Exercise instructions: Lines in the listing below containing the string "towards" are to be identified and copied.

Stored data:
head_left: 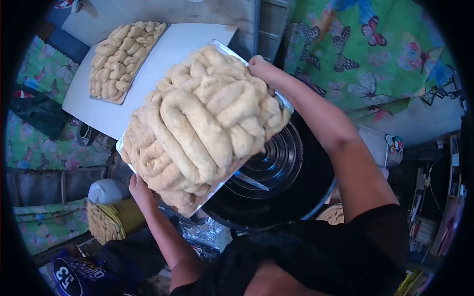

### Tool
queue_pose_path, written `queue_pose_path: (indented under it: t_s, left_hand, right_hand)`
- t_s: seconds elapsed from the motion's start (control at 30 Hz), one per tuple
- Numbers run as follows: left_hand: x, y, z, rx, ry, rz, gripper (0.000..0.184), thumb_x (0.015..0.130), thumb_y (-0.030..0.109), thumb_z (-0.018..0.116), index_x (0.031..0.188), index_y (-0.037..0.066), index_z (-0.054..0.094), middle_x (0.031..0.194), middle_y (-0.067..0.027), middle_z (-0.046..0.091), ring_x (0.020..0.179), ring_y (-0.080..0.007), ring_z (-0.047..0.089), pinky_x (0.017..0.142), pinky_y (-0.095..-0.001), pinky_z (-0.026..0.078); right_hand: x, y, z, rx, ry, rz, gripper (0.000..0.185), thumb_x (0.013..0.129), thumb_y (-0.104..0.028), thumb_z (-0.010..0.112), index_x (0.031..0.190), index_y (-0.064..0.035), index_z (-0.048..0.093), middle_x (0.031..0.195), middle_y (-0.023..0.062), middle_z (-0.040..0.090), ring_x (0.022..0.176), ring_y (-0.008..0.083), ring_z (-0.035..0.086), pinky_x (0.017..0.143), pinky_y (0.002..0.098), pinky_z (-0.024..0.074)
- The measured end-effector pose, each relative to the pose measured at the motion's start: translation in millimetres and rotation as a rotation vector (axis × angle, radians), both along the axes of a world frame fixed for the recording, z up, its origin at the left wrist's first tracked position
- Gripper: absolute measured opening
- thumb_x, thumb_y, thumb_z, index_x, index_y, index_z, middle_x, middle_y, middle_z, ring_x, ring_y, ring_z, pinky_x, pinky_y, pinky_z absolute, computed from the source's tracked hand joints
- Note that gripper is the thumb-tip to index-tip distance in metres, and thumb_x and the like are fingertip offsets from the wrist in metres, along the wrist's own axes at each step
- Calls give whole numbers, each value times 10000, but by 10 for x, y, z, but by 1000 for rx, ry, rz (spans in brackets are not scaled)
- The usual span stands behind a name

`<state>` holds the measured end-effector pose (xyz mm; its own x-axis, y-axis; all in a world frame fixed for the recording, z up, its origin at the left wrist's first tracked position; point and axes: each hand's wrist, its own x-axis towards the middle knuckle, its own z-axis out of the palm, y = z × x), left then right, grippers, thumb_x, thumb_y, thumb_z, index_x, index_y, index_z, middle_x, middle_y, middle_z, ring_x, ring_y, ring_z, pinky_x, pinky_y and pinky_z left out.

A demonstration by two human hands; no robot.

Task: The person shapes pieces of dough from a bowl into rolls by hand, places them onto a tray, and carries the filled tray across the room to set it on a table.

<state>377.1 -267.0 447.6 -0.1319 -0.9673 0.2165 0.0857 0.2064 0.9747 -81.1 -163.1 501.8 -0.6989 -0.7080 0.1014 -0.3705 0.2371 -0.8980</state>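
Note:
Both my hands hold a foil-edged tray piled high with pale, thick, looped and braided pieces that look like dough. My left hand grips the near left edge, its fingers partly hidden under the tray. At the far right corner, my right hand is closed on the rim. The tray is held tilted in the air, partly over a large round black basin-like thing with concentric rings at its centre. A thin, pale, blade-like strip shows inside it, beside the tray's edge.
On a white tabletop at the back left lies another board of similar braided pieces. A white jug and a yellow container stand at the left. Butterfly-patterned curtains hang around; shelves stand at the right.

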Motion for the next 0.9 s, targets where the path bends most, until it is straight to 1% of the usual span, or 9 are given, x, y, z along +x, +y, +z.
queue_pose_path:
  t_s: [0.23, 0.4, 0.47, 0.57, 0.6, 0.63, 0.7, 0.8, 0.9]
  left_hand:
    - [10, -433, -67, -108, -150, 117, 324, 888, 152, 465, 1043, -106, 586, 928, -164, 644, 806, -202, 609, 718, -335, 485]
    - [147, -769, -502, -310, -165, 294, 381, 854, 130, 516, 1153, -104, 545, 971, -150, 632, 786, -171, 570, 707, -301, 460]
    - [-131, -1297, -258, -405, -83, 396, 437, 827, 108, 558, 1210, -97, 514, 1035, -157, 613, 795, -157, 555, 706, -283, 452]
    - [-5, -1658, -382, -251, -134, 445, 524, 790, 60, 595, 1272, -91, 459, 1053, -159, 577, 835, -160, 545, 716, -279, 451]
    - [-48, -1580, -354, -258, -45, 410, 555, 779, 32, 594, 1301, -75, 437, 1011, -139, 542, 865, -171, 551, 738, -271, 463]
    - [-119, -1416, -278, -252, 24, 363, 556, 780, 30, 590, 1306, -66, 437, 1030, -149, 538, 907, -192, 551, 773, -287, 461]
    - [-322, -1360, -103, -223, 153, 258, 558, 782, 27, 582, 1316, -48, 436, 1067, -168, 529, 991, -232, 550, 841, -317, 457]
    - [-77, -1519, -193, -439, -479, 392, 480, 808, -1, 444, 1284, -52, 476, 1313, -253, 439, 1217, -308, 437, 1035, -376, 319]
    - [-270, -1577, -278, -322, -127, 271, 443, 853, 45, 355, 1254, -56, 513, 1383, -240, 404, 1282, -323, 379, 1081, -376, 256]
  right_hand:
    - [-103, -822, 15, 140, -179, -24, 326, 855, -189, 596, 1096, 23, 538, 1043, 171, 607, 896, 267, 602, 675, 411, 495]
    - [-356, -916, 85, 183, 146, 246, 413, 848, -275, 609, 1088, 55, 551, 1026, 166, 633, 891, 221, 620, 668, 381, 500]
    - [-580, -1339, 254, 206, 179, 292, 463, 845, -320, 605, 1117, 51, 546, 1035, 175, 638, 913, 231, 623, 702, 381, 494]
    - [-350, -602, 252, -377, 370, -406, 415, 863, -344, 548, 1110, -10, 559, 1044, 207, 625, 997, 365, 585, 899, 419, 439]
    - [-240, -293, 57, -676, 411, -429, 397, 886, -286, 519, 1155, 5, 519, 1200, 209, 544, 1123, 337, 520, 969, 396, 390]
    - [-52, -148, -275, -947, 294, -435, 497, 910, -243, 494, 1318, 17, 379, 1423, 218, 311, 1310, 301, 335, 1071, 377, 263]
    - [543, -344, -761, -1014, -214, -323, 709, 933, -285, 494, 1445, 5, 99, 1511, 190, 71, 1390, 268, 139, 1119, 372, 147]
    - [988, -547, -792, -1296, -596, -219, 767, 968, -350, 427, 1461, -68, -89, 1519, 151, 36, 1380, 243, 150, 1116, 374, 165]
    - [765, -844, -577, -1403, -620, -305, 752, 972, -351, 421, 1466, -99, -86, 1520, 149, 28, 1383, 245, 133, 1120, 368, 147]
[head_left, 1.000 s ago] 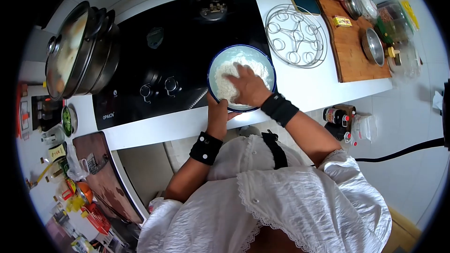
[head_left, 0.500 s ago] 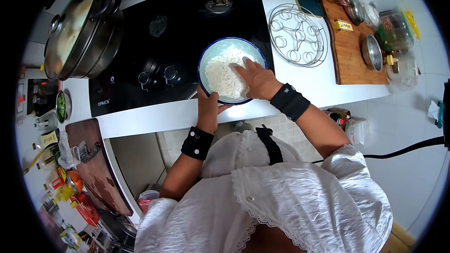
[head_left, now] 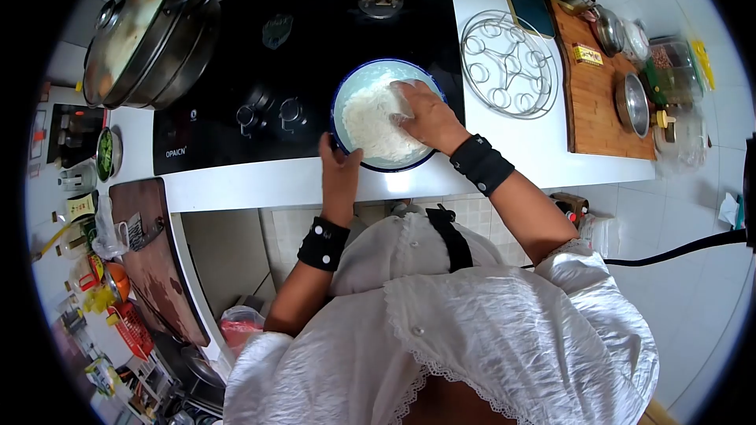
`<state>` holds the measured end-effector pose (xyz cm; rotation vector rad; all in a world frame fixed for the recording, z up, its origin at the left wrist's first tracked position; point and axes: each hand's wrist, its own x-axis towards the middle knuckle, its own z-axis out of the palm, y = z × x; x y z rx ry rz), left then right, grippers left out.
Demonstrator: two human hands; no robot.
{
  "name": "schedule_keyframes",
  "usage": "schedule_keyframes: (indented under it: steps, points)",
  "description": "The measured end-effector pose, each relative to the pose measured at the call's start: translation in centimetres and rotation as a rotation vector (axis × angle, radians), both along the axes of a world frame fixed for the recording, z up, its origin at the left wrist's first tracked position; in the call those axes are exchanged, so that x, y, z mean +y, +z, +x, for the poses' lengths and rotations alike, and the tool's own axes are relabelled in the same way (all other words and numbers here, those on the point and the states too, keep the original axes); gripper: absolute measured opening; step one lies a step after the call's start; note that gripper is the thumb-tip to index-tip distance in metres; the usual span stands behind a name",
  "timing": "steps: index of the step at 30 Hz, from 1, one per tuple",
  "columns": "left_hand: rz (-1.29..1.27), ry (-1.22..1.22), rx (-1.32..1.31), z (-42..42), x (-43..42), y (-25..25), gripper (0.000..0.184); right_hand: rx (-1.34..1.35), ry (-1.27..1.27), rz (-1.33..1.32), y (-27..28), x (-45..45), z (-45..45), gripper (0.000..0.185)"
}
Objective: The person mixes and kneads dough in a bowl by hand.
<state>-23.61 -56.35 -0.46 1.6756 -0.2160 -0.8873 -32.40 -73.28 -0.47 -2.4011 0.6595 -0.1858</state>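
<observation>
An enamel bowl (head_left: 337, 102) with a blue rim and pale inside stands on the front edge of the black cooktop. White, slightly lumpy flour (head_left: 370, 122) fills its lower part. My right hand (head_left: 431, 118) reaches in from the right, its fingers curled into the flour; whitened fingertips show, and part of the grip is hidden. At the bowl's lower left is my left hand (head_left: 340, 177), its thumb at the rim and its fingers along the outside wall. Both wrists wear black bands.
A stacked steamer pot (head_left: 150, 47) stands on the cooktop's left. A round wire rack (head_left: 509, 64) lies on the counter to the right, beside a wooden board (head_left: 591, 110) with a metal bowl (head_left: 632, 105). Another cutting board (head_left: 150, 244) lies at the left.
My right hand has curled its fingers and shifted within the flour. My left hand has slid up the bowl's left side, its fingers no longer beneath the bowl. The view has shifted slightly.
</observation>
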Motion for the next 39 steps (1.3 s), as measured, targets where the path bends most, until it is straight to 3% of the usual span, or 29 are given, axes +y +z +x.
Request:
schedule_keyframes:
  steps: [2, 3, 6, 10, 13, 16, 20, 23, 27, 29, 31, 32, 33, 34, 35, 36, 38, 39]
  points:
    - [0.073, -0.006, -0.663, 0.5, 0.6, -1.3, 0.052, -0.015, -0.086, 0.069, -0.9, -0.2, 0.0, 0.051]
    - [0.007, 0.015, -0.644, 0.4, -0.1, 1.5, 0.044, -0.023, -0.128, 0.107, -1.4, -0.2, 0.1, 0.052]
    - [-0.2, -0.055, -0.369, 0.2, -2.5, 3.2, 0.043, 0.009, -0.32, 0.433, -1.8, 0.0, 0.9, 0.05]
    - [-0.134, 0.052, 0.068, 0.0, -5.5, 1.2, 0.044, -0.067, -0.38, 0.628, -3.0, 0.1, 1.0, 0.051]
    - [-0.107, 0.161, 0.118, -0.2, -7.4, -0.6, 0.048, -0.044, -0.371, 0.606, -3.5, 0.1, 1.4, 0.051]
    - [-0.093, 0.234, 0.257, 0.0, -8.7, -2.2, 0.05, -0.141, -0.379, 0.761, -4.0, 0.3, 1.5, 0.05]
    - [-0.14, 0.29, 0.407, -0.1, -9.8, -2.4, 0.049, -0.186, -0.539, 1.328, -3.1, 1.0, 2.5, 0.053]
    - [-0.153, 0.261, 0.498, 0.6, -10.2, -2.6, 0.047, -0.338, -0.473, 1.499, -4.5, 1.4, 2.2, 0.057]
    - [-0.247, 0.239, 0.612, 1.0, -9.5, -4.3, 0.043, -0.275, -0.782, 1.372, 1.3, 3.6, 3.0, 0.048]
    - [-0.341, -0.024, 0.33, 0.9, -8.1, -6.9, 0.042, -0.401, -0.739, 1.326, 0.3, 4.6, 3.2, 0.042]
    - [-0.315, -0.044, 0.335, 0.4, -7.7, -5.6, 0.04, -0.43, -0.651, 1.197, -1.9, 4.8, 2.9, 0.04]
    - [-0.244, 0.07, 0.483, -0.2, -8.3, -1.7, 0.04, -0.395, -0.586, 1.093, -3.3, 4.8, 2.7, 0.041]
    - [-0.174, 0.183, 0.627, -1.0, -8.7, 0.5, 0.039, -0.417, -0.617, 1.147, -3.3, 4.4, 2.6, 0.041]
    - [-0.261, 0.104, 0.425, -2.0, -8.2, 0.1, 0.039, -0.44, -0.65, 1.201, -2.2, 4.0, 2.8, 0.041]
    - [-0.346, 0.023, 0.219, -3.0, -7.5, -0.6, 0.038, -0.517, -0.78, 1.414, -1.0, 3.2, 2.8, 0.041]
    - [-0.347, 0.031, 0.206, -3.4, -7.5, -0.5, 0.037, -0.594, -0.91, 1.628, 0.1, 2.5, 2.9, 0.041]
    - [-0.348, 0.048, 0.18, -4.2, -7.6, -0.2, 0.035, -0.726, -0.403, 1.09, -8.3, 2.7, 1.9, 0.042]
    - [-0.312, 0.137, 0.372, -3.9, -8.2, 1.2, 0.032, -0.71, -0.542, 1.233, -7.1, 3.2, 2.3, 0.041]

Response to the task:
`<state>` holds the measured end-effector pose (xyz mm; its own x-axis, y-axis; all in a world frame fixed for the recording, z up, its origin at the left wrist's first tracked position; point and axes: each hand's wrist, its own x-axis towards the middle knuckle, its own z-axis out of the palm, y = z × x), left then right, grippers, thumb_x, thumb_y, thumb_z, index_x, index_y, index_z, middle_x, middle_y, middle_z, ring_x, ring_y, ring_z, pinky_x, pinky_y and pinky_z left out.
`<state>` holds the measured end-effector pose (xyz cm; rotation vector rad; all in a world frame fixed for the recording, z up, its origin at the left wrist's first tracked position; point and axes: each hand's wrist, its own x-axis towards the middle knuckle, its own z-axis out of the palm, y = z × x; x y z rx ry rz), left then right, grippers left out.

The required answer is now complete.